Even so, a straightforward approach for line wrapping long string literals would be to simply replace the newlines with spaces or empty string.

String text = """
                Lorem ipsum dolor sit amet, consectetur adipiscing
                elit, sed do eiusmod tempor incididunt ut labore
                et dolore magna aliqua.""".replace('\n', ' ');

or

String text = """
                Lorem ipsum dolor sit amet, consectetur adipiscing
                 elit, sed do eiusmod tempor incididunt ut labore
                 et dolore magna aliqua.
                """.replace("\n", "");

Either approach may get the desired result, but is still encumbered with runtime cost and the need for an explicit call. As well, we have little control over line terminator retention or trailing white space stripping.

Another approach is to use a visible fence sequence, such as $ or .... The fence sequence, in combination with the line terminator, does provide control over line terminator retention or trailing white space stripping, but is still encumbered with runtime cost and the need for an explicit call.

String text = """
                Lorem ipsum dolor sit amet, consectetur adipiscing $
                elit, sed do eiusmod tempor incididunt ut labore $
                et dolore magna aliqua.""".replace("$.\n", "");

or

String text = """
                Lorem ipsum dolor sit amet, consectetur adipiscing ...
                elit, sed do eiusmod tempor incididunt ut labore ...
                et dolore magna aliqua.""".replace("...\n", "");

Observable Space

Observable space could be downplayed as an aesthetic change but we feel that \s provides significant code clarity. The following examples equivalently represent five spaces:

"     "
"\040\040\040\040\040"
"\u0020\u0020\u0020\u0020\u0020"
"\s\s\s\s\s"

Other escape sequences were evaluated. Most other sequences don't add value and the association of \s to space is clear (as \t is for tab).

\<space> was also considered.

"\ \ \ \ \ "

While aesthetically acceptable, the interpretation of \<space> at the end of line becomes perplexing. Is this a \<space> or a \␊? Using the observable character s removes any ambiguity.

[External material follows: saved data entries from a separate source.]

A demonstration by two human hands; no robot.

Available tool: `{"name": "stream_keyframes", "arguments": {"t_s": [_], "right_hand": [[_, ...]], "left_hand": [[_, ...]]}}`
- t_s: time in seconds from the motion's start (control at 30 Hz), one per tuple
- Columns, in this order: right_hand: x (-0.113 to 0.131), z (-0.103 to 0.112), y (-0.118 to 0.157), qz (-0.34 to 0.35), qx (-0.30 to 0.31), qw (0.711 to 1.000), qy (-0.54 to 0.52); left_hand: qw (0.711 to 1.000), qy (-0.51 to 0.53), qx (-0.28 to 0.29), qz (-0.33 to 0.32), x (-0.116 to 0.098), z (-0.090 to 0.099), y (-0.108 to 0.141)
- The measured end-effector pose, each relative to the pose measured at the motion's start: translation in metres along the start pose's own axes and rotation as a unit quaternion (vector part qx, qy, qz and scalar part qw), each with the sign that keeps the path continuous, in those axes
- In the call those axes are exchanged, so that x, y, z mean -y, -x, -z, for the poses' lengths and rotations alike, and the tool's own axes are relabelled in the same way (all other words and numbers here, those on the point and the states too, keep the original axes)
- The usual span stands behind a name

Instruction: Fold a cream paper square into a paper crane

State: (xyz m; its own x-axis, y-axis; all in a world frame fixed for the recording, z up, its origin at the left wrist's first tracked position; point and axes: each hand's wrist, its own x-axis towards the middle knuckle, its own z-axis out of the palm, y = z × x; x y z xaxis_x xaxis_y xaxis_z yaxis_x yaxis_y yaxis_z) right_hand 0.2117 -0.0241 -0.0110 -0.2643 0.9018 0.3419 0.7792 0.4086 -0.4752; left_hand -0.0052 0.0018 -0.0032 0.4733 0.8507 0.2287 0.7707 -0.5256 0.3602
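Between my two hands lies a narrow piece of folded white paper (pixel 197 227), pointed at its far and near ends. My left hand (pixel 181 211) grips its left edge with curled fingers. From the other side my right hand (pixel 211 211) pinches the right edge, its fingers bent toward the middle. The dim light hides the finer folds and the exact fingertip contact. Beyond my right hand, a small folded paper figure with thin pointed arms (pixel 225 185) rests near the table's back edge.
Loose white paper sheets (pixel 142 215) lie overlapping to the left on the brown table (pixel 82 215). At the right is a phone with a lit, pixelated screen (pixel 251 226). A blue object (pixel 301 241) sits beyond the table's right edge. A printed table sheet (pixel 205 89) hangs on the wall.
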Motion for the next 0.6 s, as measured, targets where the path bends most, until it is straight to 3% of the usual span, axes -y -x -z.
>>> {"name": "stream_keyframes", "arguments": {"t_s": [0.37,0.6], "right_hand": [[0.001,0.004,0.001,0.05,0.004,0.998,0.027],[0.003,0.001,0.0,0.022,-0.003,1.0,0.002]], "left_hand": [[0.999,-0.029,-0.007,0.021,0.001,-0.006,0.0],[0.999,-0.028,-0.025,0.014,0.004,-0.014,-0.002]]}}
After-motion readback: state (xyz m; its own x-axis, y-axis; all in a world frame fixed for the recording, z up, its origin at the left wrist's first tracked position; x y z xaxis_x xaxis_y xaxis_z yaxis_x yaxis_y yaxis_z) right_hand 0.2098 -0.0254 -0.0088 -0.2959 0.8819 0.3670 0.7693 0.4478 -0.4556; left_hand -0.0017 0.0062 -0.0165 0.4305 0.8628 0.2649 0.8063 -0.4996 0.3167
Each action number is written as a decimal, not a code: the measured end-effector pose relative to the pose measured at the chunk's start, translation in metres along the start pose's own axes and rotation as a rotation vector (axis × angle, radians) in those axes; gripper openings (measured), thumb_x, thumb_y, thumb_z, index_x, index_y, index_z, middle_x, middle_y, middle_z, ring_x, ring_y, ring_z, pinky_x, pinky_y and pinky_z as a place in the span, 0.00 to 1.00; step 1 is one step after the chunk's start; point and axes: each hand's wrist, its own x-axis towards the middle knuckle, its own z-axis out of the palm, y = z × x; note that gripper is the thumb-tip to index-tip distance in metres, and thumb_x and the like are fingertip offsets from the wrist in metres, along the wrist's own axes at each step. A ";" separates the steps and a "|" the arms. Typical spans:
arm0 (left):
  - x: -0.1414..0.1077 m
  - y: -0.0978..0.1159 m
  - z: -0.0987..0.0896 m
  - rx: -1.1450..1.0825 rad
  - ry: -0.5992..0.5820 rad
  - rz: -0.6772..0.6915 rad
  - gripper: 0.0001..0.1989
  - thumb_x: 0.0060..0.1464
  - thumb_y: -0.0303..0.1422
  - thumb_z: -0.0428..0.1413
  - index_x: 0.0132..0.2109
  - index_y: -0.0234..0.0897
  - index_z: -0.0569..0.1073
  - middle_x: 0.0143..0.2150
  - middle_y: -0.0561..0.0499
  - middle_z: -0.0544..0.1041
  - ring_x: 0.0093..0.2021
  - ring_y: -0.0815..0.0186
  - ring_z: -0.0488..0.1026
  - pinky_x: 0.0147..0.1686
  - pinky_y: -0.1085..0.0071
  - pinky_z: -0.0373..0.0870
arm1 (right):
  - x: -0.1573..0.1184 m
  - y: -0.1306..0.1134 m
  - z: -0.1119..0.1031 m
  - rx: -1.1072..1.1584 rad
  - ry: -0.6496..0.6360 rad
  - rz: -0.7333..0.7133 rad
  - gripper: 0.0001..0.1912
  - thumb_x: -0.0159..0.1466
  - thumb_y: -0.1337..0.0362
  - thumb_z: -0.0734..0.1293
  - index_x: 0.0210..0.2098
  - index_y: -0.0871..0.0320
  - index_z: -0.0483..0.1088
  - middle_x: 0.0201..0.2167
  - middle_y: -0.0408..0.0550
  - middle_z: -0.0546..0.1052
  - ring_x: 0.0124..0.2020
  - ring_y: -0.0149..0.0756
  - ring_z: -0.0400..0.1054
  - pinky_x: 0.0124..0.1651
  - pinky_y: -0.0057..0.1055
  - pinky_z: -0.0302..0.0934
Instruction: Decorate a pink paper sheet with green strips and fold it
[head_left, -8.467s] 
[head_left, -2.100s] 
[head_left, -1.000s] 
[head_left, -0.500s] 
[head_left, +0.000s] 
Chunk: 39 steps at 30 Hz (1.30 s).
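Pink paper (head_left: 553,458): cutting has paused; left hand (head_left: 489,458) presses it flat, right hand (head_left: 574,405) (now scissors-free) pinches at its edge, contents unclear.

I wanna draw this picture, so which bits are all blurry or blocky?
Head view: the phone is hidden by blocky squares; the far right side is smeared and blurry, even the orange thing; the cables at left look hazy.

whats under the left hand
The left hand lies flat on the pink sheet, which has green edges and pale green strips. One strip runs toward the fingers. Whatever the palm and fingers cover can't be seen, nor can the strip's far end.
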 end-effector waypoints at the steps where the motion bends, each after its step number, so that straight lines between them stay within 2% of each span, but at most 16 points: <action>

Alternate character sequence fences can be used for trailing white space retention, but they incur a runtime cost when stripped away.

String colors = """
        red   $
        green $
        blue  $
        """.replace("$\n", "\n");

It is also possible to change the text block rules to not remove incidental white space. However, the strong argument for removing incidental white space remains.

Testing

Tests will be added to test various permutations of the new escape sequences, along with testing interaction with existing escape sequences.

Risks and Assumptions

The primary risk is that there may be tools in the field that cannot be modified to accept these new escape sequences.

Dependencies

Dependent on JEP 355 - Text Blocks (Preview) moving forward.